Although I had wanted to be an interior designer, it seemed that life had other opportunities for me to experience. Finally after 10 years and many jobs including working for New York’s William Esty Company LA office, advertising, agency, promoting the “Datsun” name to the new moniker brand called “Nissan,” to working in Beverly Hills with the Jack Wrather Corporation, promoting the latest “Lassie Come Home” feature film and the Lone Ranger, to developing the first outdoor shopping mall in Beverly Hills, called The Rodeo Collection on Rodeo Drive, I returned to UCLA’s night school Certificate Program to study Interior Design and Public Relations. After 12 months I graduated with a certificate in Public Relations and decided to complete my studies in Interior Design at Fashion Institute of Design and Merchandising in downtown LA. I graduated from FIDM with an Associate’s Degree in 1989, one year after my daughter was born.
(Whew, I’m glad I got through that, I’m tired just writing about it!)

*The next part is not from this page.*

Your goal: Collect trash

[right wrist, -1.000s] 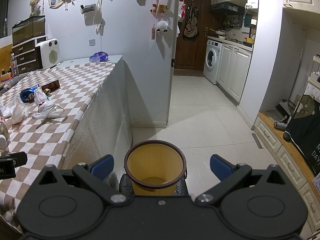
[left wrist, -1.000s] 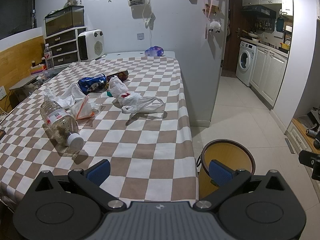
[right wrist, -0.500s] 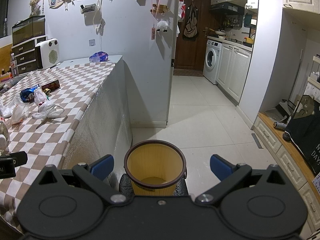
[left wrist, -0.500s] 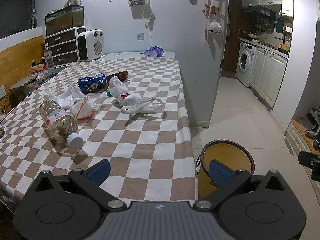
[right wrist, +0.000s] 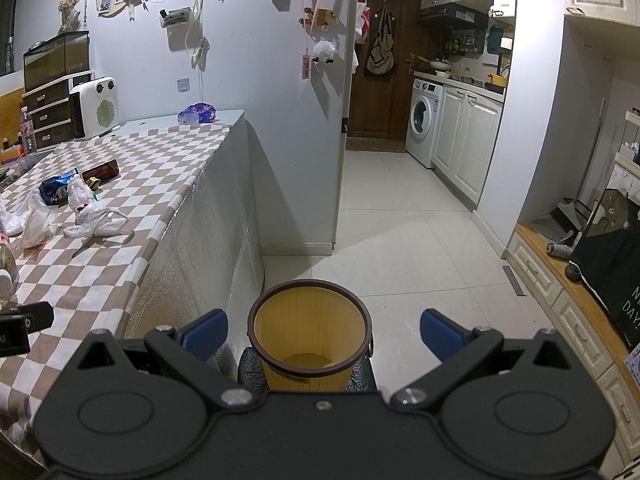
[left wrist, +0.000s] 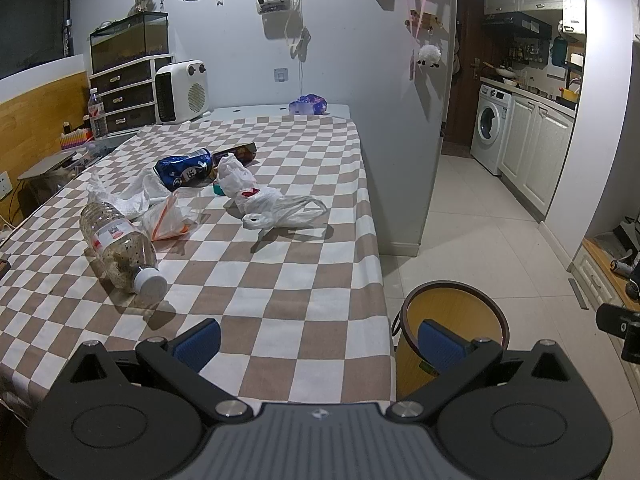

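I am looking into a dim room with a pale wall (left wrist: 352, 32) hung with photos and small ornaments, a white tiled floor (right wrist: 404, 240), and a kitchen nook at the far right where a washing machine (right wrist: 423, 123) sits under white cabinets. A long tabletop (left wrist: 304, 216) under a brown-and-white checked cloth runs away from me along the left; at its far end stand a white heater (left wrist: 182, 90), a set of dark drawers (left wrist: 122, 96) with a glass tank (left wrist: 128, 40) on top, and a small purple bundle (left wrist: 308, 104).

On the floor just beside the tabletop's near corner stands the yellow bin (right wrist: 310, 330) with a dark rim, open-topped; I see nothing lying in the part of it I can make out.

The trash lies in a loose cluster on the left half of the cloth. A clear plastic bottle (left wrist: 120, 252) with a white cap lies on its side nearest me. Just beyond it is a clear bag with orange edging (left wrist: 170, 222) and some crumpled white plastic (left wrist: 128, 198). A white carrier bag (left wrist: 272, 206) sprawls toward the middle, with a crushed blue can (left wrist: 184, 168) and a dark wrapper (left wrist: 240, 153) behind it.

My left claw (left wrist: 318, 344) hangs over the tabletop's near edge, jaws spread wide and holding nothing. My right claw (right wrist: 320, 330) is over the bin, likewise wide apart and empty.
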Tool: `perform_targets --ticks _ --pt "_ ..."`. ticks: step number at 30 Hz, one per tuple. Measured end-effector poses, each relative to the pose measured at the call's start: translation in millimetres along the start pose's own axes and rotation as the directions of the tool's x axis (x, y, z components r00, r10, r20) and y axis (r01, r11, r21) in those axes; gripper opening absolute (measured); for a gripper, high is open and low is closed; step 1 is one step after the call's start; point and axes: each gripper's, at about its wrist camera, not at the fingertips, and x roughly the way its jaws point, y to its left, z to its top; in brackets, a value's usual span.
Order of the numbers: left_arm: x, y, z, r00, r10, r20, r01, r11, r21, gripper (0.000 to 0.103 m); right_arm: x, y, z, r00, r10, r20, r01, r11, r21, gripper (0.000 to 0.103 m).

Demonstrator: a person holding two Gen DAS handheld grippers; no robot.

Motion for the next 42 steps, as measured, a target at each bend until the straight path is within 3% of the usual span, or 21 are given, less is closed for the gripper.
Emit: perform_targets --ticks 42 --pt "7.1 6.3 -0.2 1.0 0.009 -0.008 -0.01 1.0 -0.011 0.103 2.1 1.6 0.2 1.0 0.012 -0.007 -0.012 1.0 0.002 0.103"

In 1984, while attending UCLA night school, I established a small. woman-owned business in Public Relations working with several non-profit and for-profit corporations that hired me to promote their causes and services, as an independent consultant. In 1989, after graduating from FIDM, I decided that I would specialize in lighting design and not interior design, as I realized that many interior designers had no idea how to light interior spaces. It was then that I talked my way into a position as Public Relations Director at Westwood Wholesale Electric, one of the largest electrical wholesale companies in L.A. The Lighting Group, a division of WWE, had an one lighting designer on staff who wanted an apprentice, to help run their showcase lighting lab. It was match made in heaven: I promoted the lab and helped WWE promote new business to their electrical supply house, while being trained in commercial lighting .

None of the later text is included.